Prompt
Take the data from its first line. Print each line exactly until the line containing "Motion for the" has been printed too.

Records from a data source
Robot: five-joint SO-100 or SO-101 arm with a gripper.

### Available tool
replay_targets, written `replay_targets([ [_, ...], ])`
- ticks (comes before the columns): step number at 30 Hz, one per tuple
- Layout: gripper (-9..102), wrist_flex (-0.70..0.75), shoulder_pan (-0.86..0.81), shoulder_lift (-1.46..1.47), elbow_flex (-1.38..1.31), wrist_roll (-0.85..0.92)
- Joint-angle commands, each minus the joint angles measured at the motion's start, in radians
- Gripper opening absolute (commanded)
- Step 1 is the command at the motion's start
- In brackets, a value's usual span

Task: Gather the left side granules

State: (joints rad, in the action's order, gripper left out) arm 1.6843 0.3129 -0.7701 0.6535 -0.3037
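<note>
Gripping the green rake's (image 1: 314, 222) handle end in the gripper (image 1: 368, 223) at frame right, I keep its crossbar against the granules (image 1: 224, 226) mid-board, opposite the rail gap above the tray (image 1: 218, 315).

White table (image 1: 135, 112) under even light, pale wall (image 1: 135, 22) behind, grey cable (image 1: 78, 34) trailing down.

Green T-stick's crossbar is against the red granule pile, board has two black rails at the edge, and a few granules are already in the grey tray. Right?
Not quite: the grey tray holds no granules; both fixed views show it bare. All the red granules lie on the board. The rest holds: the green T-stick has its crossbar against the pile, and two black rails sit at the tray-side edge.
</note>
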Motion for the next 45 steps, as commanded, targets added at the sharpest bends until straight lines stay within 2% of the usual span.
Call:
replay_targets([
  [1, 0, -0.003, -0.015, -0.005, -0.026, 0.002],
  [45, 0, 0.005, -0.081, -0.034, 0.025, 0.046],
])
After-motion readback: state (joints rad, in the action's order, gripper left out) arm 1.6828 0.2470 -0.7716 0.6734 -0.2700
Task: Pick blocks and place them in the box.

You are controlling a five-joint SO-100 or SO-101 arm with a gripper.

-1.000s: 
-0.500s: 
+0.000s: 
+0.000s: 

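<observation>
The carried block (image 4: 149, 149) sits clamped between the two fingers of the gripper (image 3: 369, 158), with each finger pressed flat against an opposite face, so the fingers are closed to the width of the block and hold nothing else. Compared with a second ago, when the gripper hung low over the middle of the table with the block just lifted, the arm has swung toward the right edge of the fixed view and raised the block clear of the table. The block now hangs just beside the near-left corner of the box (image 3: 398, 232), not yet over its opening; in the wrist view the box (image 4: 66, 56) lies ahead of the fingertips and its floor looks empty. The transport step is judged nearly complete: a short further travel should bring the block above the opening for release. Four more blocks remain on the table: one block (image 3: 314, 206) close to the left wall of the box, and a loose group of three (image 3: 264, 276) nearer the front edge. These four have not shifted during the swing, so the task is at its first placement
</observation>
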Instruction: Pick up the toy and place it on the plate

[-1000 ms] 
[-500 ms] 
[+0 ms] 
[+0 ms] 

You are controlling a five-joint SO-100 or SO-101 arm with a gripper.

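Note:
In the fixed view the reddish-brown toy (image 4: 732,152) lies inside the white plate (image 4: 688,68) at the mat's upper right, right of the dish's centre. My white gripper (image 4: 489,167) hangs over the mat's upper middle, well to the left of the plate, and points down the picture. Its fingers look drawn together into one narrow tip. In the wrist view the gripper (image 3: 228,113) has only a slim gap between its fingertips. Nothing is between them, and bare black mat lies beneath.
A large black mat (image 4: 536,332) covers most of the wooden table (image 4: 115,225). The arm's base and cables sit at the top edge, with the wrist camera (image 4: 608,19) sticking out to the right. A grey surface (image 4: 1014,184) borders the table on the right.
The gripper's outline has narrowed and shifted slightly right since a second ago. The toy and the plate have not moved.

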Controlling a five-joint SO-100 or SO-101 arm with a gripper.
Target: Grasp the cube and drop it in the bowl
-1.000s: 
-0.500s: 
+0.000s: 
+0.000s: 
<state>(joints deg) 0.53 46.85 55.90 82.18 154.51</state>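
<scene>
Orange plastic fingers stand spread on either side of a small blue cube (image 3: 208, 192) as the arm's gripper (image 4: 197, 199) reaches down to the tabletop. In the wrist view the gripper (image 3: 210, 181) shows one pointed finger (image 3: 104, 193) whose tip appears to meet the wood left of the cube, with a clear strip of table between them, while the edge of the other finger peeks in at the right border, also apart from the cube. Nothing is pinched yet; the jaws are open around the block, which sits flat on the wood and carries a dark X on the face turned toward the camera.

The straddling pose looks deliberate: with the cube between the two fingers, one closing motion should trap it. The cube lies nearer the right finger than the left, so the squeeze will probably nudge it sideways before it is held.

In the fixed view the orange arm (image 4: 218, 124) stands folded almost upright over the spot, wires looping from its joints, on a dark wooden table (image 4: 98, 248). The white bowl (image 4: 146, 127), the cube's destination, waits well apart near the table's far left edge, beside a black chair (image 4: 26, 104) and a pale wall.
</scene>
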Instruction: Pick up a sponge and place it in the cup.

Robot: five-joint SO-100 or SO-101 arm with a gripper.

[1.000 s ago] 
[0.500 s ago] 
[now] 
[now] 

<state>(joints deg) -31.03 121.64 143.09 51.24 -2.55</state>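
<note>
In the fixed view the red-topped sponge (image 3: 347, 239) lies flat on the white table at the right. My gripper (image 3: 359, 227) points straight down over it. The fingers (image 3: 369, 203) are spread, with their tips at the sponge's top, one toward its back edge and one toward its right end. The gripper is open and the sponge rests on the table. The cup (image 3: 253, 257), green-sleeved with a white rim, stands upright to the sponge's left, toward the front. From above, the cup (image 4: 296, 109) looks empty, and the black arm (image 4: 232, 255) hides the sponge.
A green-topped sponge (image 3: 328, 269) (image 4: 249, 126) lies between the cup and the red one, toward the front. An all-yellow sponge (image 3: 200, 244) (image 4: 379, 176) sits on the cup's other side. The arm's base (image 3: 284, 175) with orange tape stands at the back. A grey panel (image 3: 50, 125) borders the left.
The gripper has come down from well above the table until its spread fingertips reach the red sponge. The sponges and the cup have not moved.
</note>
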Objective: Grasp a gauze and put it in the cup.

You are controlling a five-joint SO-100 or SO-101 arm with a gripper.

Expected answer
Robot: five-joint SO-100 or SO-101 arm with a gripper.

### Available tool
replay_targets, written `replay_targets([ [_, ...], ])`
- ticks (comes before the columns): step number at 30 Hz, one per tuple
- Layout: gripper (-9..102), wrist_flex (-0.70..0.75), shoulder_pan (-0.86..0.81), shoulder_lift (-1.46..1.47), elbow_flex (-1.38..1.31), wrist_roll (-0.85..0.92)
- Joint-angle commands, each minus the joint angles measured at the motion's start, in radians
- Gripper opening absolute (commanded)
- Step 1 is the command at the motion's start
- In brackets, a value's usual span

Task: Gather the left side granules

State: (joints rad, in the action's order, gripper left out) arm 1.6843 0.3129 -0.7701 0.6535 -0.3037
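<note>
Gripping the green rake's (image 1: 314, 222) handle end in the gripper (image 1: 368, 223) at frame right, I keep its crossbar against the granules (image 1: 224, 226) mid-board, opposite the rail gap above the tray (image 1: 218, 315).

White table (image 1: 135, 112) under even light, pale wall (image 1: 135, 22) behind, grey cable (image 1: 78, 34) trailing down.

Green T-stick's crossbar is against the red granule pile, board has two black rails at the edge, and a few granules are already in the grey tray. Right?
Not quite: the grey tray holds no granules; both fixed views show it bare. All the red granules lie on the board. The rest holds: the green T-stick has its crossbar against the pile, and two black rails sit at the tray-side edge.
</note>
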Motion for the next 45 steps, as commanded, targets added at the sharpest bends until straight lines stay within 2% of the usual span.

Nothing else is needed to complete this exercise.